WHAT YOU ARE ASKED TO DO:
Extract all lines in the data that contain the word "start".
AVAILABLE DATA below:
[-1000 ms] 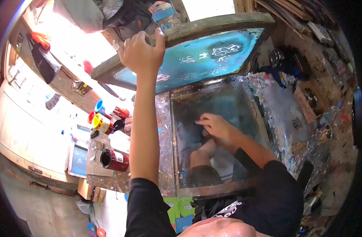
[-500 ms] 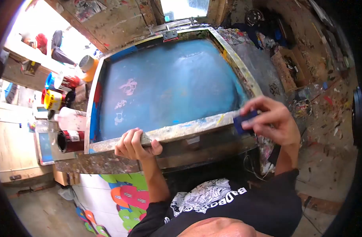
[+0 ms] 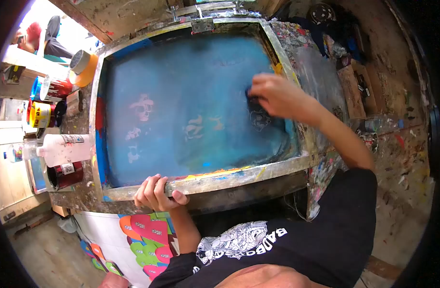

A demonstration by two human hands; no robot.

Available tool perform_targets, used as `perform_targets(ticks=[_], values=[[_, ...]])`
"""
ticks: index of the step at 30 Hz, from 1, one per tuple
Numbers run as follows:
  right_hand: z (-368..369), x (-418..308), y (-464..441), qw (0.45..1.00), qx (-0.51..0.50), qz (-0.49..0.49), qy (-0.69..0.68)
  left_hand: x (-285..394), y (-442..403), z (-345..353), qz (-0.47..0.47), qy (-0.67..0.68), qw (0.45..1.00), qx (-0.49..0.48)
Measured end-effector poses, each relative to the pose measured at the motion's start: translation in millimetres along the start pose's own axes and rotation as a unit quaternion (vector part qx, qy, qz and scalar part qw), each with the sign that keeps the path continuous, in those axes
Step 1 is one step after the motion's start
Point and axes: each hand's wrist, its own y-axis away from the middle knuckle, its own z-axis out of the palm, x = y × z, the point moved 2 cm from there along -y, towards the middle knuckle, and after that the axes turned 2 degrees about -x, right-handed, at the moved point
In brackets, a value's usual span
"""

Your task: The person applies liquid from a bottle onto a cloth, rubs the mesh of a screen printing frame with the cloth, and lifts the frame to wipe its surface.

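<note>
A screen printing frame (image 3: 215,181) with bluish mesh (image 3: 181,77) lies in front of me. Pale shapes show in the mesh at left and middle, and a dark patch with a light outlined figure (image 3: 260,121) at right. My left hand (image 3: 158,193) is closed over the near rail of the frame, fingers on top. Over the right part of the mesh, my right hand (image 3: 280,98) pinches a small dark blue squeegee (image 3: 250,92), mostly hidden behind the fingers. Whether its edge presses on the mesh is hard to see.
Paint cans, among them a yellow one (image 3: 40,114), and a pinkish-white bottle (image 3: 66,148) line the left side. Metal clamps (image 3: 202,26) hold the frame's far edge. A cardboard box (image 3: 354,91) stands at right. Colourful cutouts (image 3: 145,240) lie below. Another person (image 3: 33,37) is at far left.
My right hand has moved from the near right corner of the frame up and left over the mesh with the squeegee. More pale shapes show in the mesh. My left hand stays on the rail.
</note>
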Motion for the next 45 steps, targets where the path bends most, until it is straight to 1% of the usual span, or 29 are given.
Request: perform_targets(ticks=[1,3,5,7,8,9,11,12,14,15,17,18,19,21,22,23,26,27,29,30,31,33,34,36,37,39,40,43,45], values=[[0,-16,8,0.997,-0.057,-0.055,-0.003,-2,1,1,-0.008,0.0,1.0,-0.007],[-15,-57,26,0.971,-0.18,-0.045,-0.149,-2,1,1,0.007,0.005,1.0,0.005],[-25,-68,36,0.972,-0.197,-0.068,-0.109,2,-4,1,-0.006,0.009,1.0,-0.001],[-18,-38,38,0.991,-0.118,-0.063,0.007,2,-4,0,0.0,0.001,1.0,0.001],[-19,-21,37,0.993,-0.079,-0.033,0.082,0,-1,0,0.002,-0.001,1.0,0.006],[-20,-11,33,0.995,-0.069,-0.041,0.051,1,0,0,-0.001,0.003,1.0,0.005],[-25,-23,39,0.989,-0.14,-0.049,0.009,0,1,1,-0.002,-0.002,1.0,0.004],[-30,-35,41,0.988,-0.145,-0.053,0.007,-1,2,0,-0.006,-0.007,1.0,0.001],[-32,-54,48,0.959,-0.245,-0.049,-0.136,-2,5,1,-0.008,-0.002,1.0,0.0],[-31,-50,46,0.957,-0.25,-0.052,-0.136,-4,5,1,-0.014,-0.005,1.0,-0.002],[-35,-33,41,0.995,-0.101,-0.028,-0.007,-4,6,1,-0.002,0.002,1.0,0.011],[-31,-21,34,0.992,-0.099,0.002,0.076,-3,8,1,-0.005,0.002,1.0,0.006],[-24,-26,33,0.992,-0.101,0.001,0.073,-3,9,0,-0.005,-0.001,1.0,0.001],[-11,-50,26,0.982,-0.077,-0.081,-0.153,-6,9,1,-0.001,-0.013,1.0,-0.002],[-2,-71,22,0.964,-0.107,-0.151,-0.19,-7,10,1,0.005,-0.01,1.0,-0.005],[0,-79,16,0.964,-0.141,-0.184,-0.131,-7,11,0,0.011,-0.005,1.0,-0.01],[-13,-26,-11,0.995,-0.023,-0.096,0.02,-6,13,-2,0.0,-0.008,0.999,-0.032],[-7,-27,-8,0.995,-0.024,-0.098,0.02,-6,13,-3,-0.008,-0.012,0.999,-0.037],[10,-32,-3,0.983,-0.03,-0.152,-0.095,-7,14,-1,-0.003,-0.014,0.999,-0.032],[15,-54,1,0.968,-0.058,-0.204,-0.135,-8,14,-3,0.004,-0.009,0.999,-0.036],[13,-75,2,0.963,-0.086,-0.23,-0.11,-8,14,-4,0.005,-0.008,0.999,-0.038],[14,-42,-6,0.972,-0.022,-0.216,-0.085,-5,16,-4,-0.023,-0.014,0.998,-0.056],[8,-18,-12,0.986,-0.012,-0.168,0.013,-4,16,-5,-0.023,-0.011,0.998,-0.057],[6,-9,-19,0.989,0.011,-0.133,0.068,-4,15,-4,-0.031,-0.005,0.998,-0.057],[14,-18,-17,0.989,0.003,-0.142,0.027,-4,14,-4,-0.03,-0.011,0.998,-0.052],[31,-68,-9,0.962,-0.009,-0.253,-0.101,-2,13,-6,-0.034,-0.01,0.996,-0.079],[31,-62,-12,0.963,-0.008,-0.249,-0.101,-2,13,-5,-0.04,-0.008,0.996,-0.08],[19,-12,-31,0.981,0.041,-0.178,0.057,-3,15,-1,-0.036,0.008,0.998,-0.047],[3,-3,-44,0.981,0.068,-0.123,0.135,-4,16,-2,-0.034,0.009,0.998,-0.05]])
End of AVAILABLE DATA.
RESULT OF THIS EXERCISE:
Measured end-effector poses, each relative to the pose measured at the motion's start: translation in millimetres along the start pose's own axes and rotation as a unit quaternion (vector part qx, qy, qz and scalar part qw), each with the sign that keeps the path continuous, in those axes
Step 1 is one step after the motion's start

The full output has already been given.